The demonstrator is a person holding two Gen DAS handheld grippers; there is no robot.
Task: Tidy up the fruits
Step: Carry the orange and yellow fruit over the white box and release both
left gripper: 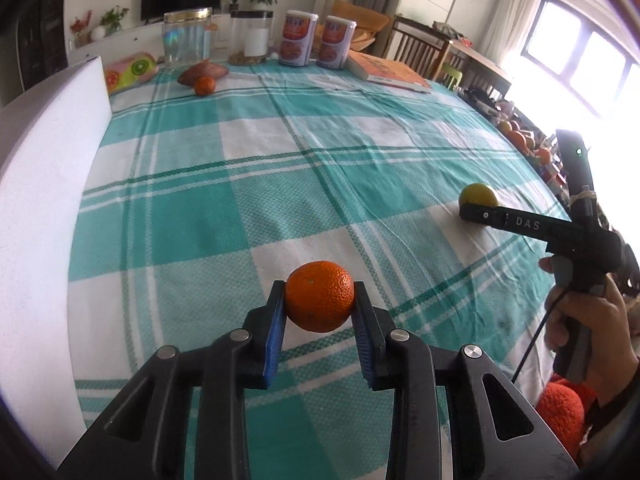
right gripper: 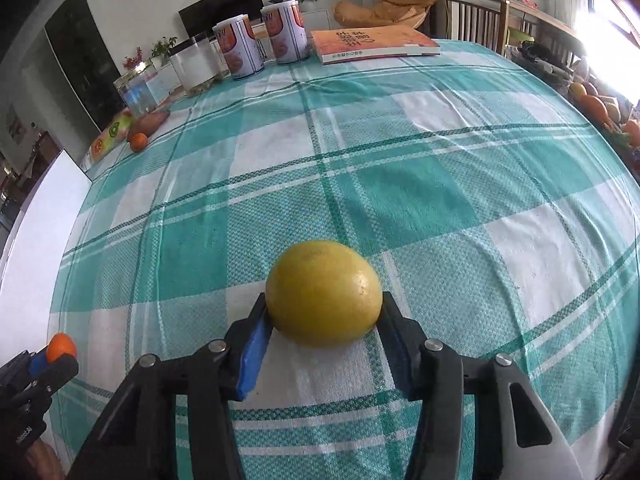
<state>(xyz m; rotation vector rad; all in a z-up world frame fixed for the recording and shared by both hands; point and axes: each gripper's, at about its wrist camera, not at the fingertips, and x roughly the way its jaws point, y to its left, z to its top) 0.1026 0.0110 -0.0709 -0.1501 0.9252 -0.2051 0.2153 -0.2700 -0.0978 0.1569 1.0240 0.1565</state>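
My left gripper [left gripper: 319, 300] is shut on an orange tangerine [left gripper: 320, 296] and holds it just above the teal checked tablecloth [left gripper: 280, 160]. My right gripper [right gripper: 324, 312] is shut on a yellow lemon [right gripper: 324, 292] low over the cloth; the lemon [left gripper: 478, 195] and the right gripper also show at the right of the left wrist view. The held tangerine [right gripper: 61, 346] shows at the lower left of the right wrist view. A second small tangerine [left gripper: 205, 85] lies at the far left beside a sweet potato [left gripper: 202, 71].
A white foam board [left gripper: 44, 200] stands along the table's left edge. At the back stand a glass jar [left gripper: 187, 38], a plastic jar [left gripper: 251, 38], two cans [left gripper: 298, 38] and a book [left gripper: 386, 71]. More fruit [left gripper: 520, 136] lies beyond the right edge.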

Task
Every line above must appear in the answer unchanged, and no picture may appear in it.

Your solution
The demonstrator is a person holding two Gen DAS handheld grippers; there is no robot.
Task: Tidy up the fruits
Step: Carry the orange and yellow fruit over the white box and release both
left gripper: 
right gripper: 
<state>(xyz m; rotation vector rad; all in a z-up world frame fixed for the recording and shared by both hands; point and axes: each gripper's, at about its wrist camera, not at the fingertips, and x roughly the way its jaws point, y to its left, z to its top) 0.1026 0.0110 -0.0709 -0.1501 0.9252 -0.2051 0.2153 -0.2700 -0.0978 0.1569 1.0240 0.1565</state>
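My left gripper [left gripper: 319, 300] is shut on an orange tangerine [left gripper: 320, 296] and holds it just above the teal checked tablecloth [left gripper: 280, 160]. My right gripper [right gripper: 324, 312] is shut on a yellow lemon [right gripper: 324, 292] low over the cloth; the lemon [left gripper: 478, 195] and the right gripper also show at the right of the left wrist view. The held tangerine [right gripper: 61, 346] shows at the lower left of the right wrist view. A second small tangerine [left gripper: 205, 85] lies at the far left beside a sweet potato [left gripper: 202, 71].
A white foam board [left gripper: 44, 200] stands along the table's left edge. At the back stand a glass jar [left gripper: 187, 38], a plastic jar [left gripper: 251, 38], two cans [left gripper: 298, 38] and a book [left gripper: 386, 71]. More fruit [left gripper: 520, 136] lies beyond the right edge.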

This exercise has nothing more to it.